Most Republicans, however, either agree with Ryan’s position or want to go even further by including border wall funding.
Still, the room for legislative maneuvering around a DACA replacement seemed far wider than initially anticipated, with advocates for reform admitting surprise at how willing Republican lawmakers appeared to be toward cutting a deal. Rep. Chris Collins (R-N.Y.), the first member of Congress to endorse Trump in his presidential bid, said that he not only supports enhanced border security and the construction of a border wall—he also supports DACA, and has co-sponsored a bill that would provide a pathway to legal status for children whose parents brought them to the country illegally. Collins told The Daily Beast on Wednesday that support for the three measures doesn’t have to be mutually exclusive.
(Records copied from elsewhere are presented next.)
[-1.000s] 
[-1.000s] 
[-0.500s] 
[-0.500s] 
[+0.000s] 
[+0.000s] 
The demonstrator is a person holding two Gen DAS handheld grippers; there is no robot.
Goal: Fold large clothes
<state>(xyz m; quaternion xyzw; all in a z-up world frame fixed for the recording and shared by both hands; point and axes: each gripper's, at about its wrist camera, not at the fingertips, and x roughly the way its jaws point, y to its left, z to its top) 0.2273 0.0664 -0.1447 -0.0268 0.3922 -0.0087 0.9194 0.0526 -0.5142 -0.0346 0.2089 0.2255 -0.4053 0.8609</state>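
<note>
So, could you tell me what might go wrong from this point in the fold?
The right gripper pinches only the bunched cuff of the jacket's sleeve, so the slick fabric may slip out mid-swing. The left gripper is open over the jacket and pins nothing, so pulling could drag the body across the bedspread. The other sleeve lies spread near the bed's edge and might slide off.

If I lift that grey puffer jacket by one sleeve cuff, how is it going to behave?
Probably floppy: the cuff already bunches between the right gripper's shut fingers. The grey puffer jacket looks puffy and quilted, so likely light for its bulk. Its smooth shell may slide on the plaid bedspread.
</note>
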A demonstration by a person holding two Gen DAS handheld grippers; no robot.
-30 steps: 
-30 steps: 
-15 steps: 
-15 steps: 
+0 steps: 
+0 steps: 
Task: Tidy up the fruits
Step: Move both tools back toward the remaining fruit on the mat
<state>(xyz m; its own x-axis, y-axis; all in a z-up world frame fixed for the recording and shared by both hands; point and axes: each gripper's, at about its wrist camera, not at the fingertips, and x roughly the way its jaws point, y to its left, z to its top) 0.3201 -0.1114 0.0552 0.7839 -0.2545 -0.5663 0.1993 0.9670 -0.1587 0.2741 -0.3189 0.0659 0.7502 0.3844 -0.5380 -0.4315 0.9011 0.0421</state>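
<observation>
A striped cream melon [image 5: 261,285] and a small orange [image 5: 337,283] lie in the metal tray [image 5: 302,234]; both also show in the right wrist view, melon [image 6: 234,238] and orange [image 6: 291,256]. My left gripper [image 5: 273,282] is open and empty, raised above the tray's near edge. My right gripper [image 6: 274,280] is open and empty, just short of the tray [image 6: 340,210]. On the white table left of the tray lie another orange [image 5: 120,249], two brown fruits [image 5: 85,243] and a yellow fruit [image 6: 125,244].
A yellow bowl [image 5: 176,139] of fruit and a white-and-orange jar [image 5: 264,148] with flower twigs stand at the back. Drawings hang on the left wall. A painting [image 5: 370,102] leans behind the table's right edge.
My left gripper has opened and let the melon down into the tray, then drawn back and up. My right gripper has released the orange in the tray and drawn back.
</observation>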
“I also believe we do need to build a wall and border security is part of the future, so since I am a yes on all of these, if someone in leadership wants to combine them, that’s good by me,” Collins said.
A top immigration advocate told The Daily Beast that the expectation among political operatives working on the issue is that certain trade-offs will have to be made in order to get DACA on permanent footing. But that advocate said that major sticking points remained.
“The fault line to figure out here is can they, Democrats and Republicans, figure out something that Trump would agree to and the DREAMers would agree to,” the advocate said, speaking anonymously in order to speak candidly about legislative expectations.
Indeed, many DREAMers have argued against the idea that their fate should be offered up in exchange for money for a border wall. It’s less clear if they would oppose giving the Trump administration and congressional Republicans enhanced funding for security measures that don’t involve a wall.
“We want a stand-alone DREAM Act, and we aren’t going to let Congress use DREAMers as bargaining chips,” said Frank Sharry, founder and executive director of America's Voice. “Republicans better find a way to get this done, and Democrats need to be very aggressive in trying to attach the DREAM Act to bills that are moving. The public is with DREAMers, the momentum is with us, Democrats have lots of leverage on spending bills and Republicans need to get rid of the hand grenade Trump just tossed them.”